Wednesday, 15 March 2017

A femtosecond laser pulse raises computers 100,000 times faster than current ones

A femtosecond laser pulse raises computers 100,000 times faster than current ones

In current computers one of the limitations of their power is marked by the way the signals are transmitted, but what if we could control a laser beam in a way that transmitted pulses of just a few femtoseconds ?

That tiny fraction of time (a second is 10 ^ 15 femtoseconds) has now been controlled by a group of researchers who believe their breakthrough could revolutionize modern computing. It is an important step forward for electronics and optical computing, but also for quantum computing, experts say.

Quantum computing even closer
In their experiment, researchers at the University of Michigan made use of gallium selenide crystals as a semiconductor to then make laser pulses of only a few femtoseconds in duration impact them.
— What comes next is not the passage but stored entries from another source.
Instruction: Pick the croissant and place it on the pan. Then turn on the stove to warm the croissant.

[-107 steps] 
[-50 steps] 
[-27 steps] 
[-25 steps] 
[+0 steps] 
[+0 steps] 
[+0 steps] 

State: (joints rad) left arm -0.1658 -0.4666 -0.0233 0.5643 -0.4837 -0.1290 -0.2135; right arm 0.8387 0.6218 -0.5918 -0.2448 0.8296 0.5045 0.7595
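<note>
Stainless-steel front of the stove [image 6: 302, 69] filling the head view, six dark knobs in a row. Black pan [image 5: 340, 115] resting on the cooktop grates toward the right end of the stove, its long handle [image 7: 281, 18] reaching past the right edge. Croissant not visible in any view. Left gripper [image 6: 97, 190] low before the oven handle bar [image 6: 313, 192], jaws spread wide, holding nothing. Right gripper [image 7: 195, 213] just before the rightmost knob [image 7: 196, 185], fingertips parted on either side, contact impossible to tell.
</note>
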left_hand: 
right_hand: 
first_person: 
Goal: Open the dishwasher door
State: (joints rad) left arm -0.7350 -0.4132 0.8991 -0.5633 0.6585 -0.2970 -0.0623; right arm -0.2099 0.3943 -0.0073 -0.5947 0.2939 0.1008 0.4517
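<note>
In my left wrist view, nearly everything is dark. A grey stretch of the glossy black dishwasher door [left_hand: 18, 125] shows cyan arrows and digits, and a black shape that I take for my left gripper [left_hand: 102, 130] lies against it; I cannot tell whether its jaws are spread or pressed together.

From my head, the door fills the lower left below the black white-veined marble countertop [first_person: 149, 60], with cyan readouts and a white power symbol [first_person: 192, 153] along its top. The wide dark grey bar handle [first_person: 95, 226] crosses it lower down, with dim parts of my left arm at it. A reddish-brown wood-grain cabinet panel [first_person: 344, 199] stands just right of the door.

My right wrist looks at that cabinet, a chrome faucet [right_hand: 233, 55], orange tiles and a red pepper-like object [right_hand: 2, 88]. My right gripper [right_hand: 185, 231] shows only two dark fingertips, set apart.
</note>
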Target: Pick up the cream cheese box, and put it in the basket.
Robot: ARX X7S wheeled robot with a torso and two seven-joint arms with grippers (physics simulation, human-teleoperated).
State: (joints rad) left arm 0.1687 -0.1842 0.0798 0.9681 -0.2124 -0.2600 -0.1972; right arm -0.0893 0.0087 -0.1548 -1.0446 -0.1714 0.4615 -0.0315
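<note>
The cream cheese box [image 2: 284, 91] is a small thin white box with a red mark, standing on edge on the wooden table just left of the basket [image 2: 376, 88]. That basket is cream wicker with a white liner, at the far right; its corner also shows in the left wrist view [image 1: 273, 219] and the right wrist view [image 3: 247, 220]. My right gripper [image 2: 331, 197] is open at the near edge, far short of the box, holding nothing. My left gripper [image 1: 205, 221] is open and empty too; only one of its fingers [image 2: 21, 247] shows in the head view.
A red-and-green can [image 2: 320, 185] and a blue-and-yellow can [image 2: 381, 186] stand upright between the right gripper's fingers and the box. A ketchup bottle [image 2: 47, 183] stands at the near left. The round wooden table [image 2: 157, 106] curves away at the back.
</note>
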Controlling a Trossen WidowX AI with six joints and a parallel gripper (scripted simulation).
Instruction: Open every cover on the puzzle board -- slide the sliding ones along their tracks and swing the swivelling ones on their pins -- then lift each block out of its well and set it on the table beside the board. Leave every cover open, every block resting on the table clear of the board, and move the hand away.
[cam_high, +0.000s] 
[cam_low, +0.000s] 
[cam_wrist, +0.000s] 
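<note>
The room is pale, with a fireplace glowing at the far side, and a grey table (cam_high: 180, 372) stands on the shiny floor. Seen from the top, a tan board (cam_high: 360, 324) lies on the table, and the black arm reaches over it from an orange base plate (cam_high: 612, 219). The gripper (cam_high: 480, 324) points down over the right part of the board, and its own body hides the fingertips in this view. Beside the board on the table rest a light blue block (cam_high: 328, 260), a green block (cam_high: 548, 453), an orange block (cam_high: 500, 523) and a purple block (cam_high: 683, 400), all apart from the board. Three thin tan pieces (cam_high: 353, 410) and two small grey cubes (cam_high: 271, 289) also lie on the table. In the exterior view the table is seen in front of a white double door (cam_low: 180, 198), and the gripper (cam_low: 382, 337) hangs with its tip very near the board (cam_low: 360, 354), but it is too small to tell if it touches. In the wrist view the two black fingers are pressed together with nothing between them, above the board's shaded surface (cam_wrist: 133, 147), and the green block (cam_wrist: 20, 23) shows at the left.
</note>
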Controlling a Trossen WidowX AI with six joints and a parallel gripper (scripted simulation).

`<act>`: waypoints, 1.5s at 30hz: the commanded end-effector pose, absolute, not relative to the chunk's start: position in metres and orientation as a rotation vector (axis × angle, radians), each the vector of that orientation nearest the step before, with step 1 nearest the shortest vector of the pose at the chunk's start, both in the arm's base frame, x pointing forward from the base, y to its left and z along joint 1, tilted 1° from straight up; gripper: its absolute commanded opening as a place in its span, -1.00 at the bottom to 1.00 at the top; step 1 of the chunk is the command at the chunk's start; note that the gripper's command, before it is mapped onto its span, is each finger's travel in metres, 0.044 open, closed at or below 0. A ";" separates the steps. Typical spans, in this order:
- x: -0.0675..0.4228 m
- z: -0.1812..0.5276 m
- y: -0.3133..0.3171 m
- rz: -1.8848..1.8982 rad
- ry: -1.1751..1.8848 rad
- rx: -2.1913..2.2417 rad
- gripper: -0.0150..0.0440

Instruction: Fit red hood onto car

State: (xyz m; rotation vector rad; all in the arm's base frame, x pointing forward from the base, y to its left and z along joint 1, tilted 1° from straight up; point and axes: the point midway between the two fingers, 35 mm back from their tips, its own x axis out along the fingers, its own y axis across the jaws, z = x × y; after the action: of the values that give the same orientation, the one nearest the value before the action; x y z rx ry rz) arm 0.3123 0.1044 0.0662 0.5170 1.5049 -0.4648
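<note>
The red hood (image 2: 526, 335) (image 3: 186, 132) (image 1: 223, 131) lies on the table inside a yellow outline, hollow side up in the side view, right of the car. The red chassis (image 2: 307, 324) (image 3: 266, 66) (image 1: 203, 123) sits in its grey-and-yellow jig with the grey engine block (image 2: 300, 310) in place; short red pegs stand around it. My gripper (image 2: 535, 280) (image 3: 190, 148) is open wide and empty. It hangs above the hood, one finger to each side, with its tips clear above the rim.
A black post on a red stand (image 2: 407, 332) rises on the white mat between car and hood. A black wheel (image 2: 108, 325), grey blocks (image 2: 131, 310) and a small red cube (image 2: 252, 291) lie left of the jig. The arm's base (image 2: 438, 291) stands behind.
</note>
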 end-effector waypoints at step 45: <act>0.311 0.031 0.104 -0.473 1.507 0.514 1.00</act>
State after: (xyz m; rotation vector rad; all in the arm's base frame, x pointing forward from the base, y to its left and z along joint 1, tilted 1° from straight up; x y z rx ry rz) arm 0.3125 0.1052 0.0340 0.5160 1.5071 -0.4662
These pulses caused the electrons to pass from one energy level to another, which gave rise to even shorter pulses. These small pulses can be used to read and write information with electrons, and to control that flow of information was enough to change the orientation of the crystals.

The use of these pulses could be used in quantum computing using electrons in excited state like qubits, something that raises the development of computers with work frequencies that would be up to 100,000 times faster than the current ones. For that, of course, there is still much to research and refine, but the work is promising, as they say in Nature Photonics.